Unlike the noble Baroness, Lady Noakes, the second Bill that I wish to welcome is the one that includes provision to establish a green investment bank. Indeed, the bank is already up and running in skeletal form, and loaning money. Globalisation of the economy has led to such fierce worldwide competition that it is sometimes difficult to see where we can have the edge as a nation in competition. We clearly cannot sell ourselves as a low-wage economy throughout the world, so we must choose sectors where we have the technical advantage. The green economy should be one such sector. It has the advantage of being good for the planet as well.

Over the last two decades, I have been increasingly frustrated at the number of cutting edge initiatives on renewable energy that have been developed in my own home country of Wales and have been rejected for development funding-either commercial funding or government grants and loans-on the grounds that they are too risky and an unknown quantity. Hey presto, a couple of years later those same initiatives have been adapted and adopted in other countries in Europe, usually in Scandinavia, where they have taken the initiative and are now at the head of the field. This is an example of how the finance sector in Britain does not look sufficiently long term at investment issues. I believe that the green investment bank will help to change that outlook and provide that vital funding.
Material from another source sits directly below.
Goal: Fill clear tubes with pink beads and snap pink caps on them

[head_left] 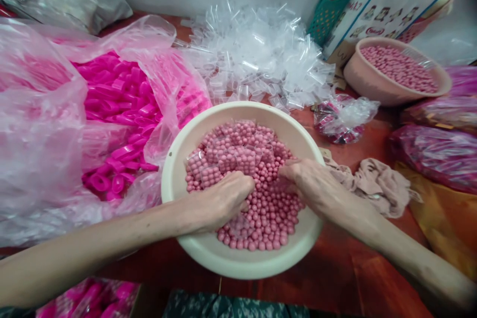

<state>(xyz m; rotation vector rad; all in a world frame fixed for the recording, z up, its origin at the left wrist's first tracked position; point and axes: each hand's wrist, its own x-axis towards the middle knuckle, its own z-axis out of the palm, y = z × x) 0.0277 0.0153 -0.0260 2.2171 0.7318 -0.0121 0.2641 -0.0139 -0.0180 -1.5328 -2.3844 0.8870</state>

It is customary in debates such as this to regret desirable proposals that have been omitted from the Queen's Speech, but I welcome one omission. I was very pleased that there was no reference to the introduction of regional pay. I have not been able to follow the logic that argues that higher public sector pay crowds out private sector jobs, especially at a time of high unemployment. I do not believe that the evidence has been correctly interpreted. I accept that the UK is not economically homogenous and I know that the previous Labour Government introduced local pay in the courts system, apparently successfully, so I await the outcome of the Government's consultation on this but am very pleased that there is nothing in this Session.

Finally, I want to express my regret that there was nothing in the Queen's Speech on the reform of the Barnett formula. There is now wide agreement that reform is overdue; indeed, there are ongoing talks between Governments on the issue and I hope that they will soon bear fruit. I know that there is irrefutable evidence that the formula short-changes Wales and I believe that the Government accept that. I understand with the upcoming referendum in Scotland that this is not an easy time to change the formula. I understand that in the middle of an economic crisis it is not an easy time to change the formula. But there is a short-term solution that would not impact on Scotland and not cause massive financial implications for the Government -that is, the introduction of a so-called Barnett floor mechanism that prevented any further convergence in funding between Wales and England. I remind the Minister that Wales is officially the poorest part of the UK. In order to be true to the Government's aim to stimulate regional growth, it needs special attention.